Mick: But Google keeps the money if you do that, right? They do keep the money, I worry about that sometimes.
Ryan: I think of Google as another metaphor, I think of Google as a sock. Where the customer is the boot, and my foot is my business, and every single moment of the day, they're trying to wedge themselves in between me and my customer. And there's plenty of ways to get away from relying on Google, right? Frankly, you could just find customers who are Crocs, right?
Mick: I think, a better analogy is that I'm the sock and Google is the Red Hot Chili Peppers.
Ryan: Fun facts. Google really does thrive on the hapless masses who step into this den of undecided, right? They are relying on a whole bunch of businesses to just give them just gads of money to be in front of people who have no chosen provider. And that's the candy land for these guys. It is making them a fortune and it's making them a 30% stakeholder in your business with zero liability. It's really quite unfathomable. So, yes, Google is absolutely a necessary pertinent thing. There is no question that digital presence will never change as a requirement moving forward in this, in the history of business and marketing. But can we curtail that? Can we cut them out of the middle and get them going straight to us, straight direct searches, straight organic searches, straight things that get them to us? And the answer is unquestionably, yes, right? We can't have this ongoing ever-ending, never-ending reliance on a channel that's not working to your benefit.

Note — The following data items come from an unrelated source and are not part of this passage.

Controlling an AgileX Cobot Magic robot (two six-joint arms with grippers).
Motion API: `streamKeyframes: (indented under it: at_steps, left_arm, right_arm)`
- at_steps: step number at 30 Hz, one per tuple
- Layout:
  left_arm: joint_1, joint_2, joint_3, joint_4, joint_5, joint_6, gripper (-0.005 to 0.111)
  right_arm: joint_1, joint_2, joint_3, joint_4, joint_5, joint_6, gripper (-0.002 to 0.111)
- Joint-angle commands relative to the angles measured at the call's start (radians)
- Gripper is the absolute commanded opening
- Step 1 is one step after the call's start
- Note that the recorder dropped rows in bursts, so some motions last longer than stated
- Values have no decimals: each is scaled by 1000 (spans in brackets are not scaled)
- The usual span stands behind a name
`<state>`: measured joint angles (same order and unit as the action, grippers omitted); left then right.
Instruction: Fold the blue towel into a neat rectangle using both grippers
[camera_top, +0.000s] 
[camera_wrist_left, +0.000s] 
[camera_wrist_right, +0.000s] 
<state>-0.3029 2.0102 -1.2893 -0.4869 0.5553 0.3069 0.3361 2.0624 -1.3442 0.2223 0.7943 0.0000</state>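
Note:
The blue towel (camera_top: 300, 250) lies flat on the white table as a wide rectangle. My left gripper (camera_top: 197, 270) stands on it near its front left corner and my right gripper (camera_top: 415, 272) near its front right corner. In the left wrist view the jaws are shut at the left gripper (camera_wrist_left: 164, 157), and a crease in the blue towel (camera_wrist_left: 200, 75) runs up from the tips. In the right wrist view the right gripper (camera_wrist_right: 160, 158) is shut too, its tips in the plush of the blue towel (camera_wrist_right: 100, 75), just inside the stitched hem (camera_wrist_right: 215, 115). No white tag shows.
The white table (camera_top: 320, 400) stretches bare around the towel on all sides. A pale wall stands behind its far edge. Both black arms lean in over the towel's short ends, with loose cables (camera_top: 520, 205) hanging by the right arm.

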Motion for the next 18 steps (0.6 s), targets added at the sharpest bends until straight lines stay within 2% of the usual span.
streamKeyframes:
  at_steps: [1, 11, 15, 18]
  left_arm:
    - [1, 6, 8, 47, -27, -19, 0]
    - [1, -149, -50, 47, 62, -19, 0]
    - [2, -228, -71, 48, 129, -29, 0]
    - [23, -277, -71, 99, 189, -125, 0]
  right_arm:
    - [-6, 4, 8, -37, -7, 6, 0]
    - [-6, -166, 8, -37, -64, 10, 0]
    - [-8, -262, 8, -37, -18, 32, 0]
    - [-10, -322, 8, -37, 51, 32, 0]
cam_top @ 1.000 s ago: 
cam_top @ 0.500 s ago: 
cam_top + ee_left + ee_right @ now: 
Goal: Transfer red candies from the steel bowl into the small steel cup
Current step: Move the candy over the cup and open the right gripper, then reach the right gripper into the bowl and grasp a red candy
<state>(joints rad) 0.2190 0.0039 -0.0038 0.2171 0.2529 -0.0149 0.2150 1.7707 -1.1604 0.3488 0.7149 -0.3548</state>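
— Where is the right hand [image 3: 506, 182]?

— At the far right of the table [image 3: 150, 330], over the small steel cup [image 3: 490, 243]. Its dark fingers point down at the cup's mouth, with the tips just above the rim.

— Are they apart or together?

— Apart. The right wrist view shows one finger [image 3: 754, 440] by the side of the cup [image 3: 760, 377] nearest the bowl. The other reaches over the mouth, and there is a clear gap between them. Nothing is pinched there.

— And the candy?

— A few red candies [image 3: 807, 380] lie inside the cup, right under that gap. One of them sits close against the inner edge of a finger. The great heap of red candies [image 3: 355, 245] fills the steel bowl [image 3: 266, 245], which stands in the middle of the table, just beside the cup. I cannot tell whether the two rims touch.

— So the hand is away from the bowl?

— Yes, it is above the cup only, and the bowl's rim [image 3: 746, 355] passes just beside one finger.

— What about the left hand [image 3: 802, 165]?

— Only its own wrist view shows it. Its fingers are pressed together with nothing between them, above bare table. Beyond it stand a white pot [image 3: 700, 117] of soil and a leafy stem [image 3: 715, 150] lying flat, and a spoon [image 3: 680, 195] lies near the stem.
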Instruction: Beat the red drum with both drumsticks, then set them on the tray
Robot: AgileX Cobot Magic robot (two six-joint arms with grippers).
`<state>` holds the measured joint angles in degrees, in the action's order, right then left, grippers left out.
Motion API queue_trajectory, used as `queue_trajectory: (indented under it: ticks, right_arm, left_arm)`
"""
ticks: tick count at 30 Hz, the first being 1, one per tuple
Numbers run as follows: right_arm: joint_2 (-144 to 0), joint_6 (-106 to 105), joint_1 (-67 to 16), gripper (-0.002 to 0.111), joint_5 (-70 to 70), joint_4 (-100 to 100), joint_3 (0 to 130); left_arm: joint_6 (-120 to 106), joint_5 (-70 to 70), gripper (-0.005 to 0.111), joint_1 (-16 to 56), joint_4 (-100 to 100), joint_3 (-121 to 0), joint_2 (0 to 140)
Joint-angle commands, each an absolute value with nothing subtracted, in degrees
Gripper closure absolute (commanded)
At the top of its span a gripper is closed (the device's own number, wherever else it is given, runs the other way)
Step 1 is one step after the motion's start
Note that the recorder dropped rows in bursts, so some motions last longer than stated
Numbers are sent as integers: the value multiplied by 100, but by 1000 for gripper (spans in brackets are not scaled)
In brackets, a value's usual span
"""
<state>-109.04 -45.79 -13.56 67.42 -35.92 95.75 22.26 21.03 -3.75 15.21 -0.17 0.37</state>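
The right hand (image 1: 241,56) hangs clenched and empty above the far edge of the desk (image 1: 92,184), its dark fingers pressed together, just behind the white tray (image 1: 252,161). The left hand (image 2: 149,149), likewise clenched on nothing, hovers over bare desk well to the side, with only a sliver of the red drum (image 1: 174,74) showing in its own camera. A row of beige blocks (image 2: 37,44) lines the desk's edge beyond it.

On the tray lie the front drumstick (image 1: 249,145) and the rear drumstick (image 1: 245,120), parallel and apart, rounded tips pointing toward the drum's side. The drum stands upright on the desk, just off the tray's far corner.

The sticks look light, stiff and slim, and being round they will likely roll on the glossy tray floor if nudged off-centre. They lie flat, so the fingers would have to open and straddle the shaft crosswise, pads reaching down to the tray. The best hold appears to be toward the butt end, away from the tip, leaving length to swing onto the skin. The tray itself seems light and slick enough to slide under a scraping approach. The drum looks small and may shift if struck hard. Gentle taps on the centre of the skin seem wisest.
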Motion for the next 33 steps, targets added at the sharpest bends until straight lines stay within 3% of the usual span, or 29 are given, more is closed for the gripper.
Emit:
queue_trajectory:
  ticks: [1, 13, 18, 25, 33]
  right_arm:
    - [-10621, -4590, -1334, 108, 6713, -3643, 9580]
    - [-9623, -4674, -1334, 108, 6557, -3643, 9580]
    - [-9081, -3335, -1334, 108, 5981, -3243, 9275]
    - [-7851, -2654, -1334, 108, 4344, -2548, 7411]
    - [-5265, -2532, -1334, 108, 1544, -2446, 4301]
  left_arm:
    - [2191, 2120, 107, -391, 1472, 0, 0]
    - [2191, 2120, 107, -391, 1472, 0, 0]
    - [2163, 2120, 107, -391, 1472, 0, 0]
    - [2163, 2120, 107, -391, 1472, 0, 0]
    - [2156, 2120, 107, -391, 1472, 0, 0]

Mick: And remembering that Google, of course, is going to always recommend that you find a new way to pay them more money. They're never going to let you in on the idea that, there's a way to skip them almost entirely. Even when they themselves are running TV campaigns and radio campaigns, they just think the rest of us are gonna ignore that.
Ryan: Probably the biggest challenge I struggle with Google is that they really do practice in the extortionary arts. When you think about them having this fake bidding system where they're the salesperson, but they're also the ones saying who's going to spend how much, right? Who are you bidding against? All the other guys who have already listed what they're willing to bid, and then where that shows up? No, this is an elaborate ruse that we all have to subscribe to because there is no other alternative. Hell, they're extorting you out of your own name, for god's sake, and they're allowing other people to infringe upon your trademark every single day. These are not the practices of a gracious God.
Chris: Having said that, we can still get you into a position where that's what you're Googling and therefore you're saving a ton of money because that actually allowing other people to bid on your name is something that is possible, but it's not actually done very much. So, what we can do is we can get you from having to buy clicks on air conditioners near me and get you to Chris' Air Conditioning Company. And then you will still Google Chris' Air Conditioning Company. Google will not be out of the equation. But when you Google Chris' Air Conditioning Company, first of all, it's going to come up first.
Now, if somebody else wants to buy that link as well and try to bid me out on it, then they can. But the interesting thing is the person who was Googling was hoping to get my website link, right? You could try and buy your way into the top of the list when you're Googling my name, my business name.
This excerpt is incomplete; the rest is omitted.